Giandante alle biennali di Monza
Nei primi anni Venti, Giandante X partecipa attivamente alle Biennali di arti decorative di Monza, eventi cruciali per il dibattito artistico italiano. Queste manifestazioni, frutto dell’impegno di studiosi e critici d’arte assieme a mecenati della nascente industria italiana di riportare al centro il tema della cultura e dell’arte in un’ottica moderna europea di sintesi delle arti.
Le edizioni della “Mostra internazionale delle arti decorative” segnano il passaggio dall’artista-artigiano al progettista d’idee e soluzioni per l’industria, embrionale designer ante litteram e modificano sensibilmente il ruolo degli architetti e della architettura che inizia a essere vista come arte che riassume e giustifica tutte le altre arti.
1923
La prima presenza di Giandante risale al maggio 1923, in occasione della I Biennale, dove l’esposizione è organizzata su base regionale. Giandante rappresenta la Lombardia con il nome “Nucleo architetti”, presentando disegni in bianco e nero accostati a modelli architettonici dalle forme essenziali e geometriche.
Queste opere, caratterizzate da un
rigore quasi costruttivista, attirano l’attenzione di critici come Giovanni Papini e della rivista olandese De Stijl, anticipando già il suo sguardo verso le correnti europee più innovative.mento di riscatto



1925
Nel 1925, alla II Biennale, Giandante ottiene uno spazio personale ai piani d’onore della Villa Reale, firmandosi questa volta “Nucleo pittori e decoratori di Milano”. Mentre altri artisti si attardano su linguaggi tradizionali, lui si distingue come l’unico a interpretare le nuove tendenze figurative d’Oltralpe, esponendo opere monocrome e sculture in gesso o cemento che ritraggono titanici eroi del riscatto sociale—figure potenti, allegorie di una lotta imminente.
1927
La svolta arriva con la III Biennale, dove allestisce due sale e installa una fontana modernista, un’opera in cui forme dinamiche si stagliano contro superfici bianche, creando un ritmo quasi musicale.

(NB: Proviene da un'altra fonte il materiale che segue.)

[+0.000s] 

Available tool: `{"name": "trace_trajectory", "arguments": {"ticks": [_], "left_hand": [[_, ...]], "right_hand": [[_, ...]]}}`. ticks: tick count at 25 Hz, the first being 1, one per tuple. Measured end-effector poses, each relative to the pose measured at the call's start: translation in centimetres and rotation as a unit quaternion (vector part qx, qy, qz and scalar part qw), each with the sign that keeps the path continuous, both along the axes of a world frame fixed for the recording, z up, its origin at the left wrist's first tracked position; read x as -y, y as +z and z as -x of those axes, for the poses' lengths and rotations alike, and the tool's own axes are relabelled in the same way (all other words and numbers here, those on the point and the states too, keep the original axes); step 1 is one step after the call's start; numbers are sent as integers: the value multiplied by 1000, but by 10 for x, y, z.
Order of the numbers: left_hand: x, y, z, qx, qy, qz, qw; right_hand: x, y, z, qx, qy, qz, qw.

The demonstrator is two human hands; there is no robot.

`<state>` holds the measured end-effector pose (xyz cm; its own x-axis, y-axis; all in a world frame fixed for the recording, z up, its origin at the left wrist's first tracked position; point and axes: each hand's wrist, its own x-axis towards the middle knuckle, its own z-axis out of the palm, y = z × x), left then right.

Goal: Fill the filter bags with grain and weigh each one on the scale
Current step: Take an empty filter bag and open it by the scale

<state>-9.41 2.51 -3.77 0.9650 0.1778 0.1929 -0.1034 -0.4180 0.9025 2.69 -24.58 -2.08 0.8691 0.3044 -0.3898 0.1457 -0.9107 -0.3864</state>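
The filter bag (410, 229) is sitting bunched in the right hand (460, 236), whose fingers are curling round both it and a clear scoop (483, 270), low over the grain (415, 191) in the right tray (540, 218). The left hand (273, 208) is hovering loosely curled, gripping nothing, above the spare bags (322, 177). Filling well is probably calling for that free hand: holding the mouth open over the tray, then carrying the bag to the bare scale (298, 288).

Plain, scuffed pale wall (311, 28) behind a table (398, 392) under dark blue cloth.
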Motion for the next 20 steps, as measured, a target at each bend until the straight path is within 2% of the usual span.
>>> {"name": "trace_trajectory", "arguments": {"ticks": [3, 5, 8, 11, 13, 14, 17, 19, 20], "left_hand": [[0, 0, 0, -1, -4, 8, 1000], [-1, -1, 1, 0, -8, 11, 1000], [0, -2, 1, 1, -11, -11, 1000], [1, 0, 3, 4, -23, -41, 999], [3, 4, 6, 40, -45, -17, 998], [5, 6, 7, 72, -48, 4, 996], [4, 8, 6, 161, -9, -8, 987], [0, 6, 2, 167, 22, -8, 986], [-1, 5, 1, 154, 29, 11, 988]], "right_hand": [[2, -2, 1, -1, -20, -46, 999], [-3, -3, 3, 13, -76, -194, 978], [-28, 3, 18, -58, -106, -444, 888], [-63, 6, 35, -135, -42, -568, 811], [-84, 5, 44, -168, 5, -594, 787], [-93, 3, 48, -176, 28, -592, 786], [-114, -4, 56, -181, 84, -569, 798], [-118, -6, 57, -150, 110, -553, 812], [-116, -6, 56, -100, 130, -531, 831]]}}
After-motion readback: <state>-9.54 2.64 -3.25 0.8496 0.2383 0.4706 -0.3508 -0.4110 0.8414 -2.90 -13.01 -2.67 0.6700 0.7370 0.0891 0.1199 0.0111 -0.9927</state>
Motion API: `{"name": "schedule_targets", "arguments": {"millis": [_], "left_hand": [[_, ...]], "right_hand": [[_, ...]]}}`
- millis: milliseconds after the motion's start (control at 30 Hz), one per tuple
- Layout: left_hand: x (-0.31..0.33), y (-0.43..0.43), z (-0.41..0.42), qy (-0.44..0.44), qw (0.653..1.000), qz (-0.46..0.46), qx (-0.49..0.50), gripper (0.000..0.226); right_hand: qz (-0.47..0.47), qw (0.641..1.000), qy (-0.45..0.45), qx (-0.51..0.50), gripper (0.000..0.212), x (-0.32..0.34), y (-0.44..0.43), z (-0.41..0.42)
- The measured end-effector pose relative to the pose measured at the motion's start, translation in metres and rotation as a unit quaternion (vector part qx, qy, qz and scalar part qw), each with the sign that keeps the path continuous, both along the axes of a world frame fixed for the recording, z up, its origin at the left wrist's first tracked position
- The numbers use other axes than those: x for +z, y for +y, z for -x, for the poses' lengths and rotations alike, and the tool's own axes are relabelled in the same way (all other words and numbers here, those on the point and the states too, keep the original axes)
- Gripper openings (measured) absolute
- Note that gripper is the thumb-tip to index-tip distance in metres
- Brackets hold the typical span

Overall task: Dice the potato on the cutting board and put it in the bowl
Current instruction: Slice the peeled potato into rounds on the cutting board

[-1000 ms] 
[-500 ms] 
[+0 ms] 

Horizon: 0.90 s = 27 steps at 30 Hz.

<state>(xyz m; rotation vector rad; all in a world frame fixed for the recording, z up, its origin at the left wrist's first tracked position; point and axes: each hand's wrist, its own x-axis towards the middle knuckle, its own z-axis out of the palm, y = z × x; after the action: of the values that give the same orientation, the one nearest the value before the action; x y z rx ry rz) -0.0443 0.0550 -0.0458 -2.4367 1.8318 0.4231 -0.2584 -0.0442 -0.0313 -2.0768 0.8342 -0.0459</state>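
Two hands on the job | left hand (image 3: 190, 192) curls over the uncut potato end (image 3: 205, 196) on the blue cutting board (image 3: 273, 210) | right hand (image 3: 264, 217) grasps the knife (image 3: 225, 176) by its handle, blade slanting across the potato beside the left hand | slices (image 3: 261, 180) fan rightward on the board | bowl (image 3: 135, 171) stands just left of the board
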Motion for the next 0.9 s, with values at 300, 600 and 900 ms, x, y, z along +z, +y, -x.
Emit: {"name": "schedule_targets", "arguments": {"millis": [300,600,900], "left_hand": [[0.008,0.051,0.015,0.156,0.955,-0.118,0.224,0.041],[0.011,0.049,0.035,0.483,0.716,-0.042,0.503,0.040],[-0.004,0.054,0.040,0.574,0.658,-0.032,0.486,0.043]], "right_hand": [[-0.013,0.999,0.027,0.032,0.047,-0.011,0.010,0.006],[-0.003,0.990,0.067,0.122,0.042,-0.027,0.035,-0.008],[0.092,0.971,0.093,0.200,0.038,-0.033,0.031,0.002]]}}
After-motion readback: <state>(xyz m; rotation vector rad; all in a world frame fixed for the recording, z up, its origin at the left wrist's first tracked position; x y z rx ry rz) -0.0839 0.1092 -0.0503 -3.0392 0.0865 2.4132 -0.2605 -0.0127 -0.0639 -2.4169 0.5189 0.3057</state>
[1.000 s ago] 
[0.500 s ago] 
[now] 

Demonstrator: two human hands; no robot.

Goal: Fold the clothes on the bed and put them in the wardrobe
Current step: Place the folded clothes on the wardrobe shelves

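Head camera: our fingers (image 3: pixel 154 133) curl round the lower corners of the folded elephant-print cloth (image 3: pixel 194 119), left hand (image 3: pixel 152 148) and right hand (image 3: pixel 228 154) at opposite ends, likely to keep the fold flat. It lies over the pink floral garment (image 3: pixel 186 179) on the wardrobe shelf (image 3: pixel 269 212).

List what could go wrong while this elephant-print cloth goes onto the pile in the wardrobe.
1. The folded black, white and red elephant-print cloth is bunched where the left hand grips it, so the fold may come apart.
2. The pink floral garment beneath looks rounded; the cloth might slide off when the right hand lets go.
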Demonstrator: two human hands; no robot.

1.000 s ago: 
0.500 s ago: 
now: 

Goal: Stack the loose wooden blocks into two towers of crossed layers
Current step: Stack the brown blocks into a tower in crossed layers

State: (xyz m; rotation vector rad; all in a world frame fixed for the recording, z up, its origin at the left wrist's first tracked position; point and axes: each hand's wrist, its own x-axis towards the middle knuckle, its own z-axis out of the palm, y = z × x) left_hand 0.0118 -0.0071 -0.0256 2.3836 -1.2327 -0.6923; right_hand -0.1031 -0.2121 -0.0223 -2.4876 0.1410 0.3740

Presentandosi come “Nucleo architetti, scultori, pittori, decoratori” e come "Comunità di cultori delle arti", qui, i suoi titani iniziano a umanizzarsi, mentre le architetture si fanno visionarie: strutture luminose e anti-convenzionali, lontane dagli schemi urbanistici del tempo. Per lo storico Agnoldomenico Pica, è in questo momento — insieme all’emergere del Gruppo 7 — che prende forma il Razionalismo italiano, con Giandante tra i suoi precursori più originali.
1930
L’ultimo capitolo della sua stagione monzese è la IV edizione (1930), ormai prossima a trasformarsi in Triennale e a trasferirsi definitivamente a Milano (nel 1933). In questa occasione, Giandante presenta il Tempio degli eroi: volti scolpiti in carbone e cemento, incorniciati da legno grezzo, che ritraggono maschere sofferenti di un Sisifo moderno. Sono immagini di un’umanità ferita ma indomita, dove l’espressività del dolore sfida ogni retorica del regime.
1954
Dopo l'esperienza del 1930, Giandante lascia l’Italia per Parigi, ma il suo contributo non viene dimenticato. Nel 1954, la X Triennale di Milano gli tributa un riconoscimento scegliendo di esporre, assieme a quelle di altri protagonisti, alcune sue opere storiche (Equilibrio e Vittoria, presentate in origina alla biennale del 1927) nel salone d’onore—testimonianza di un percorso che ha segnato l’incontro tra avanguardia, impegno politico e una visione utopica dell’arte come strumento di riscatto.